Edito

La co-responsabilité du monde en marche ?

Ary Yée Chong Tchi Kan / 5 avril 2016

Les Présidents des États-Unis et de la Chine ont annoncé qu’ils seront présents le 22 avril à l’ONU pour signer les Accords de Paris sur le réchauffement climatique. Cette déclaration des 2 plus grands pollueurs a fait chaud au cœur du secrétaire général Ban Ki-moon qui s’en est réjoui dans un communiqué. Il en a profité pour exhorter les autres pays à accélérer le processus de ratification. En effet, pour que le texte adopté à Paris lors de la COP21, le 13 décembre 2015, puisse avoir force de loi et opposable aux tiers, il est indispensable de recueillir la signature de 55 pays représentants au moins 55 % des émissions de gaz à effet de serre. L’enjeu est de parvenir à contenir l’augmentation de la température en dessous de 2°, l’idéal serait de 1,5°. Autrement, nous sommes tous cuits !

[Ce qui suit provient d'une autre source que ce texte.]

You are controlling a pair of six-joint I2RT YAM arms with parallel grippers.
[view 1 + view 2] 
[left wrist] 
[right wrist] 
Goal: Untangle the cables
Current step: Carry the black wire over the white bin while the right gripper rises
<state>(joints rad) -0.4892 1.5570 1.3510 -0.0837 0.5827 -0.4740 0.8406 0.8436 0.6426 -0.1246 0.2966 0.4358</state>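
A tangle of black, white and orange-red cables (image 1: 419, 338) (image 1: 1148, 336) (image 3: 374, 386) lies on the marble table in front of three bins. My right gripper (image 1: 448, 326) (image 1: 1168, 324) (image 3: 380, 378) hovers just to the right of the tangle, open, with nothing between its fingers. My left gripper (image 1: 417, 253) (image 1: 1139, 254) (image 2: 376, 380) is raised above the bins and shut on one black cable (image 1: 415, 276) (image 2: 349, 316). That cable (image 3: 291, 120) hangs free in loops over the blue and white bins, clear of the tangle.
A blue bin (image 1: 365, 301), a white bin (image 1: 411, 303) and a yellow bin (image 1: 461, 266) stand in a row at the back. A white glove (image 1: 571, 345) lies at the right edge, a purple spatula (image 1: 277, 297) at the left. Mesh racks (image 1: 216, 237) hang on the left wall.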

Cette séance solennelle de signature est exceptionnelle et marque un tournant historique dans la manière de conduire le monde et traiter des affaires communes. Il n’y a pas de vainqueur qui impose au vaincu ses conditions. Au contraire, chacun reconnaît qu’il est responsable de la situation et annonce la part qu’il compte prendre pour parvenir à l’objectif commun d’éradiquer la crise. Les 2 plus grands pollueurs ne se sentent pas humiliés parce qu’ils produisent 40 % des gaz à effets de serre, mais ils prennent la tête d’une conscience mondiale où ils s’engagent à réaliser le plus effort. Ils sont fiers de l’annoncer et acceptent donc d’être évalués tous les 5 ans.

A n’en pas douter, nous entrons dans une ère nouvelle : la co-responsabilité. Les déclarations médiatiques des 2 leaders signifient qu’ils ont décidé de prendre la tête du mouvement historique. Par conséquent, la vieille Europe et ses anciennes puissances coloniales, qui ont dominé le monde entier durant 5 siècles et imposé leur modèle, jouent désormais les seconds rôles. Dans ce duo de tête, il faut suivre l’impulsion donnée par la Chine : elle veut devenir premier de la classe, avec un objectif de 20 % d’énergie renouvelable vers 2030, année du pic de production de gaz nocif.

Pendant ce temps, à La Réunion, on est devenu le dernier de la classe, alors qu’on était très en avance sous la présidence régionale de l’Alliance. En 2016, les orientations budgétaires des Collectivités (Région, Département et Communes) ont été approuvées, sans prendre en compte les conséquences du changement climatique. Les dernières estimations sur la montée des océans nous interpellent tous. Il faudra bien apprendre la co-gestion du monde et en finir avec la mentalité néo-coloniale qui entrave le rassemblement des Réunionnais pour faire face aux urgences de toutes natures.

NB : La co-responsabilité de La Réunion et du monde est un concept majeur développé dans mon livre : “Réconciliation et Fraternité”, paru en 2009.